Tubakia leaf spot appearing on oak trees
Leaf spots developing on oak may be Tubakia, a fungal pathogen.
August 23, 2012 - Author: Jan Byrne, MSU Diagnostic Services, Department of Plant, Soil and Microbial Sciences
MSU Diagnostic Services recently received an oak sample with Tubakia leaf spot. Tubakia is a fungal pathogen that can cause leaf spotting on a range of trees and shrubs; oaks are most often affected. All oaks can be affected, but red oaks are reported to be particularly susceptible.
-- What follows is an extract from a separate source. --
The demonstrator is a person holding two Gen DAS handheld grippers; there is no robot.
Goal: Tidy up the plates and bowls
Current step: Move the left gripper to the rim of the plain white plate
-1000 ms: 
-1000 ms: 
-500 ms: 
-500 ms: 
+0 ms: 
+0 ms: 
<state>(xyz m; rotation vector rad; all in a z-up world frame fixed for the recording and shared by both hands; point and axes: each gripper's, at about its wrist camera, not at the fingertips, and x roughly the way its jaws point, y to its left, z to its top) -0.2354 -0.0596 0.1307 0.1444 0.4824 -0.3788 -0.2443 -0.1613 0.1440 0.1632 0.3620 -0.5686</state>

Tubakia leaf spot symptoms typically don’t develop until mid- to late summer. Note that this is in contrast to oak anthracnose, which begins causing leaf blight in late spring. Tubakia symptoms become more noticeable as the season progresses. The recently submitted foliage had large, circular, nickel-sized necrotic spots (Photo 1).
Photo 1. Tubakia leaf spot on foliage shows large, circular, nickel-sized
Trees with heavily affected foliage have an alarming brown appearance and may defoliate prematurely (Photo 2). These alarming symptoms can be mistaken for oak wilt, a far more serious disease, by the untrained tree enthusiast.
Photo 2. Brown appearance on tree caused from
tubakia leaf spot on foliage.
Tubakia leaf spot causes aesthetic damage to affected trees, but will not cause tree death. For this reason, fungicide applications are generally not recommended for landscape trees.